◆ EXTRACTED INFORMATION
"""
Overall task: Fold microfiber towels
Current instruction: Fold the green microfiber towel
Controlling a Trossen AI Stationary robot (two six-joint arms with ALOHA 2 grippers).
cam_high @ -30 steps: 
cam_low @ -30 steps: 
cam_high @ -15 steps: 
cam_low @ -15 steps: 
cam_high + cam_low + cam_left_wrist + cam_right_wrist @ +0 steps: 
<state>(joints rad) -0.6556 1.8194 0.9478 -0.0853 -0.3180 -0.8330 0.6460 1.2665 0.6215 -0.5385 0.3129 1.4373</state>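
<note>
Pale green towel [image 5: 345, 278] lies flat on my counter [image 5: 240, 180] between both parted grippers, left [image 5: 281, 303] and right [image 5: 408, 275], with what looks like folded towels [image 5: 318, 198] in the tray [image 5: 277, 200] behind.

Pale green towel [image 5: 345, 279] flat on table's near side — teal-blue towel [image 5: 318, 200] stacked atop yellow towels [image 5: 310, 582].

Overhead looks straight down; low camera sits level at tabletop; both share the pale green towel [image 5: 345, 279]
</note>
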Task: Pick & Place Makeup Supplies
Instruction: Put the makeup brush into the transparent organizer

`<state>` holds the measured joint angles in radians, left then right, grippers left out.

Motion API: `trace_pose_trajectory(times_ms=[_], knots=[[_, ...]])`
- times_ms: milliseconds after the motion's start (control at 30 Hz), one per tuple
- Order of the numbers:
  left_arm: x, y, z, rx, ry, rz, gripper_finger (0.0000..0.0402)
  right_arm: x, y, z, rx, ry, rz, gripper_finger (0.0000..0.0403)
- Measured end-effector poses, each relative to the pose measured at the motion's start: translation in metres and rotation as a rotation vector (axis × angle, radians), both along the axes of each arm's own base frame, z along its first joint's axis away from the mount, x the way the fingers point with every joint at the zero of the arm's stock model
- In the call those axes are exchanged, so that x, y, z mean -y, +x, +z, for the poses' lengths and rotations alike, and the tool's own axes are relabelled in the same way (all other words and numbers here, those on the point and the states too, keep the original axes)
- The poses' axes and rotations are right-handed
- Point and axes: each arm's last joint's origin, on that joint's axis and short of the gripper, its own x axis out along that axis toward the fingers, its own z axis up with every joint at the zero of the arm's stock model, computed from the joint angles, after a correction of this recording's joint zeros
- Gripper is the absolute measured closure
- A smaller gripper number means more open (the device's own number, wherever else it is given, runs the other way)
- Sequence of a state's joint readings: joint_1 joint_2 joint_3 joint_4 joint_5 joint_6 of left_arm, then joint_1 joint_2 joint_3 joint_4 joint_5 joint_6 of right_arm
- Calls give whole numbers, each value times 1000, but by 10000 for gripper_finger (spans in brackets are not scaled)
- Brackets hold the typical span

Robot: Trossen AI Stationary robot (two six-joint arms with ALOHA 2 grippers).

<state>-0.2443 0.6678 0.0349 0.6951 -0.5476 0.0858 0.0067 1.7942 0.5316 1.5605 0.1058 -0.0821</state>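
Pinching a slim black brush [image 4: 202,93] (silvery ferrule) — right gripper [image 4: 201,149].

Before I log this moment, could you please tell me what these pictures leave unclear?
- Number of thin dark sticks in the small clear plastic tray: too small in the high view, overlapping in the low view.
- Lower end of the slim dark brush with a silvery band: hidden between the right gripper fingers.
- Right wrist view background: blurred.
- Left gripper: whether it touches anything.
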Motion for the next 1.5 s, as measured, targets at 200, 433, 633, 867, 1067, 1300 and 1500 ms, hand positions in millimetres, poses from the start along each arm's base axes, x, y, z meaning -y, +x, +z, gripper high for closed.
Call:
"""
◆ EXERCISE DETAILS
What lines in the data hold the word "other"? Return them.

◆ WRITTEN SOLUTION
- In the call those axes are exchanged, so that x, y, z mean -y, +x, +z, for the poses' lengths and rotations alike, and the tool's own axes are relabelled in the same way (all other words and numbers here, those on the point and the states too, keep the original axes)
- A smaller gripper number means more open (the device's own number, wherever else it is given, runs the other way)

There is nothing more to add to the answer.